Ey Lübnan halkı! Kimse unutmasın ki, Yahudi varlığı düşmanca, işgalci ve kin besleyen bir varlıktır. Topraklarımız ve kaynaklarımız üzerinde gözleri olan bu varlık, kurulduğu günden beri Batı’nın desteğiyle, silahlarıyla ve uluslararası kararların koruması altında ülkemize saldırmaya devam etmiştir. Bugün, suçlu Netanyahu liderliğindeki aşırı sağcı Yahudi yönetimi altında bu varlık, Lübnan ve Filistin halkına yönelik katliamları, ölümleri, sürgünleri ve yıkımları daha da artırmıştır... Bu durumun temel nedeni, kuruluşundan bu yana samimi bir yönetim sistemi veya savaş kararlarını kendi elinde bulunduran bir askeri güç ile karşı karşıya gelmemesinden kaynaklanıyor. Bu sebeple kimse onunla barış yapmayı düşünmesin zira o güvenilmez bir düşmandır ve onunla birlikte yaşamak mümkün değildir. Ne kadar çabalarsanız çabalayın, onun genişlemeci emelleri ve bölge üzerindeki hakimiyet arzusu, onu batılı efendilerinin, özellikle Amerika’nın, emrine amade bir sopa haline getirmekten öteye taşıyamayacaktır. Ey Lübnan halkı! Ölen Şaron’u ve 1982’deki katliamlarını unuttunuz mu? Lübnan ve başkentini işgal etmiş ve bunun “sadece 30 kilometreyi geçmeyecek hızlı bir operasyon” olacağını iddia etmişti.

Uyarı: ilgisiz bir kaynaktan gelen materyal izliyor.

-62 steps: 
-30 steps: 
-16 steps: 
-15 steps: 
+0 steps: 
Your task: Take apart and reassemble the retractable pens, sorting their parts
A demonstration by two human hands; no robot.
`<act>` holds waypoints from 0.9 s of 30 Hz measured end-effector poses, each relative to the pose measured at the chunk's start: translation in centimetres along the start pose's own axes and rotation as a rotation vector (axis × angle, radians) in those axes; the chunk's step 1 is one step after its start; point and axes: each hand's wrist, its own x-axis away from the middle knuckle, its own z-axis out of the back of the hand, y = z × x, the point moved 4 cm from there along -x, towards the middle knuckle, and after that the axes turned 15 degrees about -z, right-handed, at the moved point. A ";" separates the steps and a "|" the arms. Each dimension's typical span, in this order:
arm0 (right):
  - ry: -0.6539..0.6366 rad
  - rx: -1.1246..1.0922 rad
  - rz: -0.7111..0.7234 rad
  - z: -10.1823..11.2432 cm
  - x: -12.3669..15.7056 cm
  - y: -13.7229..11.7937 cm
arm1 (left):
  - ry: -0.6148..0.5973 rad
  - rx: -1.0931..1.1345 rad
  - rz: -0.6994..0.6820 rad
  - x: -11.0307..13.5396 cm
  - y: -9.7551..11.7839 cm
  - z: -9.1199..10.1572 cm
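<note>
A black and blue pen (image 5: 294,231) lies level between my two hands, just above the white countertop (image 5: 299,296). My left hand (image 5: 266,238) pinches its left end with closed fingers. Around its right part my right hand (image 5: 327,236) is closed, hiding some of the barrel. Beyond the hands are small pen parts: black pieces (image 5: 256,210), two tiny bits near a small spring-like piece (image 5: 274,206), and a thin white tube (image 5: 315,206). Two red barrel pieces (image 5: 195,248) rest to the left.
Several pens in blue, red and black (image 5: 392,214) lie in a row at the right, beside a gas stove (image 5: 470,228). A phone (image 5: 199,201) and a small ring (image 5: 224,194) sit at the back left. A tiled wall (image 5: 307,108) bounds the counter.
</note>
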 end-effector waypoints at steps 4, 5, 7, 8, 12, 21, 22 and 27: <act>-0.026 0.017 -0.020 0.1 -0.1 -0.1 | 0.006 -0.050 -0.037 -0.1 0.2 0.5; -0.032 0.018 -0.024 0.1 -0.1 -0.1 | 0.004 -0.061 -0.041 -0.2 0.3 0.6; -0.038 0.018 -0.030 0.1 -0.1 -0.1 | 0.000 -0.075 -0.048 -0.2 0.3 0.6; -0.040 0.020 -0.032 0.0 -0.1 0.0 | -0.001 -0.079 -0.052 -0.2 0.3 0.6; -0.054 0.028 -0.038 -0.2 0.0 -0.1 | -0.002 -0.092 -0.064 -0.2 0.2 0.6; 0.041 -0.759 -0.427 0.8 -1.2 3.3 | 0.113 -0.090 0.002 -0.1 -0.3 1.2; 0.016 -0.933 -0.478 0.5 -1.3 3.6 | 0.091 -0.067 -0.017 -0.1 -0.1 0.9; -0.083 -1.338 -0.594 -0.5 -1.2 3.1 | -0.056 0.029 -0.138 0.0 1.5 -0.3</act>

Ey Lübnan Müslümanları! Batılı kâfir sömürgecinin çizdiği hayali sınırların tuzağına düşmekten ve bu sınırlara sıkı sıkıya sarılmaktan sakının. Bu sınırlar Lübnan’da ve bölgede parçalanmanıza, Filistin ve diğer yerlerdeki kardeşlerinize ve halkınıza yardım edememeniz gibi felaketlere yol açmıştır. Çünkü siz, dünyadaki Müslümanların ayrılmaz bir parçasısınız ve tek bir ümmetsiniz. Nitekim Peygamber Efendimiz SallAllahu Aleyhi ve Sellem’in hazırladığı ve ilk devletiniz ve uygarlığınızın temeli olan Medine Sözleşmesi’nde şöyle geçmiştir:
أُمَّةٌ وَاحِدَةٌ مِنْ دُونِ النَّاسِ... وَإِنَّ ذِمَّةَ اللهِ وَاحِدَةٌ، يُجِيرُ عَلَيْهِمْ أَدْنَاهُمْ، وَإِنَّ الْمُؤْمِنِينَ بَعْضُهُمْ مَوَالِي بَعْضٍ دُونَ النَّاسِ... وَإِنَّ سِلْمَ الْمُؤْمِنِينَ وَاحِدَةٌ، لَا يُسَالَمُ مُؤْمِنٌ دُونَ مُؤْمِنٍ فِي قِتَالٍ فِي سَبِيلِ اللهِ.. وَأَنَّكُمْ مَهْمَا اخْتَلَفْتُمْ فِيهِ مِنْ شَيْءٍ فَإِنَّ مَرَدَّهُ إِلَى اللهِ وَإِلَى مُحَمَّدٍ “Vesikayı imzalayanlar diğer insanlardan ayrı bir ümmet teşkil eder. Allah’ın zimmeti, himaye ve teminatı tektir, dolayısıyla müminlerden -yetki bakımından- en aşağı derecede olan birinin kabul ettiği himaye onların hepsini bağlar, zira müminler birbirinin kardeşidir. Müminler arasında geçerli olan barış tektir. Hiçbir mümin Allah yolunda girilen bir savaşta diğer müminleri hariç tutarak bir anlaşma imzalayamaz; Üzerinde ihtilâfa düşülen konular Allah’a ve Rasûlü Muhammed’e arzedilecektir.” Böylece siz, iki milyarlık Müslüman bir ümmetin parçasısınız. Peki en yakınınız ve komşunuz Şam diyarındaki özellikle de Mübarek Toprak Filistin Müslümanlara karşı nasıl olur?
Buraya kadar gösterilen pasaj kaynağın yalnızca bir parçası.